■ **EXERCISE REQUIREMENTS**
Would you restate the entries below exactly, keeping every line?

■ **WORKING DATA**
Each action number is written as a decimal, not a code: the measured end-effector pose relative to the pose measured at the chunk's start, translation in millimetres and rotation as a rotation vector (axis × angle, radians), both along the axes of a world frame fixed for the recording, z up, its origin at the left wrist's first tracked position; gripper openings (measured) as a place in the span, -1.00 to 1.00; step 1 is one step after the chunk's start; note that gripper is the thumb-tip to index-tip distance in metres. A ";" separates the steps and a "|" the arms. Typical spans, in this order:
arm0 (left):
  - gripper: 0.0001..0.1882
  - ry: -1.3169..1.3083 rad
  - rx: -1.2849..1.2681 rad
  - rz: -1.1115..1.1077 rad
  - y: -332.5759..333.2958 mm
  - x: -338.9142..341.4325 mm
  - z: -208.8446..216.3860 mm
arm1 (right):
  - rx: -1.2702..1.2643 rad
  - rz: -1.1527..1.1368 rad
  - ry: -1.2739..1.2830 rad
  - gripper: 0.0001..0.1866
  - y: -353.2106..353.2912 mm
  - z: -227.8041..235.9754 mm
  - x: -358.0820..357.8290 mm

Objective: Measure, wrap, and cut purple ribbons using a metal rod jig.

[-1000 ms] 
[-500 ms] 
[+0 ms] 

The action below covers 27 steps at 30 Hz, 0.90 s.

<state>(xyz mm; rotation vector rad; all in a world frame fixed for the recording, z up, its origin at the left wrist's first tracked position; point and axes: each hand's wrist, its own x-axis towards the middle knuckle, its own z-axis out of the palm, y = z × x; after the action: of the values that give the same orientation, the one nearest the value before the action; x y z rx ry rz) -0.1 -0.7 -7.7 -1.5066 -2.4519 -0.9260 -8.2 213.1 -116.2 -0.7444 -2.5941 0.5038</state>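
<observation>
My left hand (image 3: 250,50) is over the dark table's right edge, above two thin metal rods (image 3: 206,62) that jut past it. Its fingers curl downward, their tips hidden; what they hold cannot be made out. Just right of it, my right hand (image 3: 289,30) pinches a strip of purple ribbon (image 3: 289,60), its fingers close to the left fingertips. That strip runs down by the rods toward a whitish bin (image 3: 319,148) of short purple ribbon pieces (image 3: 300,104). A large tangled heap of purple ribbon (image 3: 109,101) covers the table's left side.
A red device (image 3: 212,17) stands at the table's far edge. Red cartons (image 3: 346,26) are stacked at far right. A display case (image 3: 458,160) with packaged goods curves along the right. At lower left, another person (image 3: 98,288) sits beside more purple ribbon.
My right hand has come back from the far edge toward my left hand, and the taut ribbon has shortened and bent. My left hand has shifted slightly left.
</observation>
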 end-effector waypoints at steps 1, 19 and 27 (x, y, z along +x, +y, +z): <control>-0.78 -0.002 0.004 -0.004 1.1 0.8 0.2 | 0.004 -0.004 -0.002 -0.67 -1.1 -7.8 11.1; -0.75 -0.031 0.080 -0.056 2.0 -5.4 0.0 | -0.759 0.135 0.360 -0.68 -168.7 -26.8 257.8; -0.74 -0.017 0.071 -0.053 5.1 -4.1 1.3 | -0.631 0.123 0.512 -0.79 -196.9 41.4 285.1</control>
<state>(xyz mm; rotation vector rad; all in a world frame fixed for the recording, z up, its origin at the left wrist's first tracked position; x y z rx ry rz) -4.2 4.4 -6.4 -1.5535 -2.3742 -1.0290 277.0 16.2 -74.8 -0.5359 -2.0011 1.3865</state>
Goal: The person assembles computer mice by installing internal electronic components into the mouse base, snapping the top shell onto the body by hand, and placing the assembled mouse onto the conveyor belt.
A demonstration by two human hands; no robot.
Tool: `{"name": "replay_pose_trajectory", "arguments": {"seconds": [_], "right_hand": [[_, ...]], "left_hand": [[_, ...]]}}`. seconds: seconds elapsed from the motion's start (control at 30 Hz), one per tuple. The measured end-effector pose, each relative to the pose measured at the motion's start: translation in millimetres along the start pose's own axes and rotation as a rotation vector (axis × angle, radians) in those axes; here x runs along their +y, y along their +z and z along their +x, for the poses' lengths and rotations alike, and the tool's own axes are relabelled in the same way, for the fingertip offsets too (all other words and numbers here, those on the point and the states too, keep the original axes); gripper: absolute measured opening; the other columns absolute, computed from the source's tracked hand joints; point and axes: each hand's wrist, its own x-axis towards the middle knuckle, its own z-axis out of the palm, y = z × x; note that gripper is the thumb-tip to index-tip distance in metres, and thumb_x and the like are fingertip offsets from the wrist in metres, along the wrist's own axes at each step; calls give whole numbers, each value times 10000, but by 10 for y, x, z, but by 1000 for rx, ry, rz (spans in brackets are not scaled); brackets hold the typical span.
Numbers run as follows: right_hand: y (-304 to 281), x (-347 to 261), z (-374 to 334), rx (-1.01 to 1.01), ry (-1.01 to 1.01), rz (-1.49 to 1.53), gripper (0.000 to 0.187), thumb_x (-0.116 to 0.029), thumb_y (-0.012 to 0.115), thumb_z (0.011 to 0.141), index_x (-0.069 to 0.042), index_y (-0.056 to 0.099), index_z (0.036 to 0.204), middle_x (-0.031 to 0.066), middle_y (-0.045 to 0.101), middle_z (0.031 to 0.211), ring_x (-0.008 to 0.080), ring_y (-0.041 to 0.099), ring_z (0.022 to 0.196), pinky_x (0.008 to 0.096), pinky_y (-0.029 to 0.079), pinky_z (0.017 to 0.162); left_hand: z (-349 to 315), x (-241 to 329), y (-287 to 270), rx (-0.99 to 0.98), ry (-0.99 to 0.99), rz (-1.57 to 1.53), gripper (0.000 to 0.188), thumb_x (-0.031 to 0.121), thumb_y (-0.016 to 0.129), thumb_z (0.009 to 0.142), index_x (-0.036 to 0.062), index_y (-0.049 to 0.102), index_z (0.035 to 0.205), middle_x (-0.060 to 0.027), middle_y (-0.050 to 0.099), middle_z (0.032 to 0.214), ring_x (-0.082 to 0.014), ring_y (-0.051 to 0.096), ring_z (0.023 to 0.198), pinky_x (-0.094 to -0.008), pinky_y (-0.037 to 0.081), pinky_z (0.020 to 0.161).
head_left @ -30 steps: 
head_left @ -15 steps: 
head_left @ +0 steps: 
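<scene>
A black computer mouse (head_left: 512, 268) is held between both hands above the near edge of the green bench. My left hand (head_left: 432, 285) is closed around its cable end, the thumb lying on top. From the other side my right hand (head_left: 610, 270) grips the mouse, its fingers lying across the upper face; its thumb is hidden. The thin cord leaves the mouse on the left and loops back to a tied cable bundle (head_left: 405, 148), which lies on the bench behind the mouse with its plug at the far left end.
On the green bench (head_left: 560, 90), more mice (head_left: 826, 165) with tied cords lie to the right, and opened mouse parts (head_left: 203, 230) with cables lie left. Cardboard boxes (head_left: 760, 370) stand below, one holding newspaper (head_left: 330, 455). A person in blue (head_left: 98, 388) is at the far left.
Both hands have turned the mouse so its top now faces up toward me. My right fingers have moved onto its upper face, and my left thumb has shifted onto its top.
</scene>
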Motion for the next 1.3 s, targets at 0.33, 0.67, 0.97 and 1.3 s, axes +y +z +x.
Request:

■ **RESULT**
Each action number is written as a decimal, not a code: the measured end-effector pose relative to the pose measured at the chunk's start, translation in millimetres and rotation as a rotation vector (axis × angle, radians), both along the axes of a world frame fixed for the recording, z up, its origin at the left wrist's first tracked position; gripper openings (measured) as a place in the span, -1.00 to 1.00; step 1 is one step after the chunk's start; note that gripper is the thumb-tip to index-tip distance in metres. A ";" separates the steps and a "|" the arms. Typical spans, in this order:
arm0 (left):
  - gripper: 0.0001..0.1882
  - ry: -1.3169..1.3083 rad
  - rx: -1.2849..1.2681 rad
  - rz: -1.1115..1.1077 rad
  - y: -332.5759..333.2958 mm
  - x: -338.9142..341.4325 mm
  - z: -208.8446..216.3860 mm
arm1 (right):
  - rx: -1.2702..1.2643 rad
  - rz: -1.1527..1.1368 rad
  - ry: -1.2739..1.2830 rad
  - gripper: 0.0001..0.1866
  - y: -353.2106..353.2912 mm
  - z: -227.8041..235.9754 mm
  - x: -358.0820..357.8290 mm

Objective: Measure, wrap, and cut purple ribbons using a metal rod jig.

[-1000 ms] 
[-500 ms] 
[+0 ms] 

The action below covers 27 steps at 30 Hz, 0.90 s.

<state>(xyz mm; rotation vector rad; all in a world frame fixed for the recording, z up, its origin at the left wrist's first tracked position; point and axes: each hand's wrist, its own x-axis towards the middle knuckle, its own z-axis out of the palm, y = z × x; after the action: of the values that give the same orientation, the one nearest the value before the action; x y z rx ry rz) -0.1 -0.7 -7.7 -1.5066 -2.4519 -0.9260 -8.2 213.1 -116.2 -0.7444 -2.5941 0.5038</state>
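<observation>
My left hand (image 3: 250,50) is over the dark table's right edge, above two thin metal rods (image 3: 206,62) that jut past it. Its fingers curl downward, their tips hidden; what they hold cannot be made out. Just right of it, my right hand (image 3: 289,30) pinches a strip of purple ribbon (image 3: 289,60), its fingers close to the left fingertips. That strip runs down by the rods toward a whitish bin (image 3: 319,148) of short purple ribbon pieces (image 3: 300,104). A large tangled heap of purple ribbon (image 3: 109,101) covers the table's left side.
A red device (image 3: 212,17) stands at the table's far edge. Red cartons (image 3: 346,26) are stacked at far right. A display case (image 3: 458,160) with packaged goods curves along the right. At lower left, another person (image 3: 98,288) sits beside more purple ribbon.
My right hand has come back from the far edge toward my left hand, and the taut ribbon has shortened and bent. My left hand has shifted slightly left.
</observation>
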 end-effector waypoints at steps 1, 19 and 27 (x, y, z along +x, +y, +z): <control>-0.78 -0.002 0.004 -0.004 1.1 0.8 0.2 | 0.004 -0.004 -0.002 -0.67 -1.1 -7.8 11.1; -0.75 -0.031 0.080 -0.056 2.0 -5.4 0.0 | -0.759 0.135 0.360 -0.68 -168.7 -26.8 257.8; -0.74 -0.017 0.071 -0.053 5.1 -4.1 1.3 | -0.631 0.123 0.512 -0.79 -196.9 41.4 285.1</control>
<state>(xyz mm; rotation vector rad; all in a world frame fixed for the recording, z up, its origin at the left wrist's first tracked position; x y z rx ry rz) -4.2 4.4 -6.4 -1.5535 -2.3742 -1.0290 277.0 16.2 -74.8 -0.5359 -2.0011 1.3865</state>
Goal: The person assembles computer mice by installing internal electronic components into the mouse base, snapping the top shell onto the body by hand, and placing the assembled mouse onto the conveyor belt.
A demonstration by two human hands; no robot.
Tool: `{"name": "replay_pose_trajectory", "arguments": {"seconds": [_], "right_hand": [[_, ...]], "left_hand": [[_, ...]]}}`. seconds: seconds elapsed from the motion's start (control at 30 Hz), one per tuple. The measured end-effector pose, each relative to the pose measured at the motion's start: translation in millimetres along the start pose's own axes and rotation as a rotation vector (axis × angle, radians) in those axes; here x runs along their +y, y along their +z and z along their +x, for the poses' lengths and rotations alike, and the tool's own axes are relabelled in the same way, for the fingertip offsets too (all other words and numbers here, those on the point and the states too, keep the original axes); gripper: absolute measured opening; the other columns absolute, computed from the source's tracked hand joints; point and axes: each hand's wrist, its own x-axis towards the middle knuckle, its own z-axis out of the palm, y = z × x; note that gripper is the thumb-tip to index-tip distance in metres, and thumb_x and the like are fingertip offsets from the wrist in metres, along the wrist's own axes at each step; calls give whole numbers, each value times 10000, but by 10 for y, x, z, but by 1000 for rx, ry, rz (spans in brackets are not scaled); brackets hold the typical span.
Numbers run as follows: right_hand: y (-304 to 281), x (-347 to 261), z (-374 to 334), rx (-1.01 to 1.01), ry (-1.01 to 1.01), rz (-1.49 to 1.53), gripper (0.000 to 0.187), thumb_x (-0.116 to 0.029), thumb_y (-0.012 to 0.115), thumb_z (0.011 to 0.141), index_x (-0.069 to 0.042), index_y (-0.056 to 0.099), index_z (0.036 to 0.204), middle_x (-0.031 to 0.066), middle_y (-0.045 to 0.101), middle_z (0.031 to 0.211), ring_x (-0.008 to 0.080), ring_y (-0.041 to 0.099), ring_z (0.022 to 0.196), pinky_x (0.008 to 0.096), pinky_y (-0.029 to 0.079), pinky_z (0.017 to 0.162); left_hand: z (-349 to 315), x (-241 to 329), y (-287 to 270), rx (-0.99 to 0.98), ry (-0.99 to 0.99), rz (-1.57 to 1.53), gripper (0.000 to 0.188), thumb_x (-0.031 to 0.121), thumb_y (-0.016 to 0.129), thumb_z (0.009 to 0.142), index_x (-0.036 to 0.062), index_y (-0.049 to 0.102), index_z (0.035 to 0.205), middle_x (-0.060 to 0.027), middle_y (-0.050 to 0.099), middle_z (0.032 to 0.214), ring_x (-0.082 to 0.014), ring_y (-0.051 to 0.096), ring_z (0.023 to 0.198), pinky_x (-0.094 to -0.008), pinky_y (-0.037 to 0.081), pinky_z (0.020 to 0.161).
head_left @ -30 steps: 
head_left @ -15 steps: 
head_left @ +0 steps: 
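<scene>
A black computer mouse (head_left: 512, 268) is held between both hands above the near edge of the green bench. My left hand (head_left: 432, 285) is closed around its cable end, the thumb lying on top. From the other side my right hand (head_left: 610, 270) grips the mouse, its fingers lying across the upper face; its thumb is hidden. The thin cord leaves the mouse on the left and loops back to a tied cable bundle (head_left: 405, 148), which lies on the bench behind the mouse with its plug at the far left end.
On the green bench (head_left: 560, 90), more mice (head_left: 826, 165) with tied cords lie to the right, and opened mouse parts (head_left: 203, 230) with cables lie left. Cardboard boxes (head_left: 760, 370) stand below, one holding newspaper (head_left: 330, 455). A person in blue (head_left: 98, 388) is at the far left.
Both hands have turned the mouse so its top now faces up toward me. My right fingers have moved onto its upper face, and my left thumb has shifted onto its top.
</scene>
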Motion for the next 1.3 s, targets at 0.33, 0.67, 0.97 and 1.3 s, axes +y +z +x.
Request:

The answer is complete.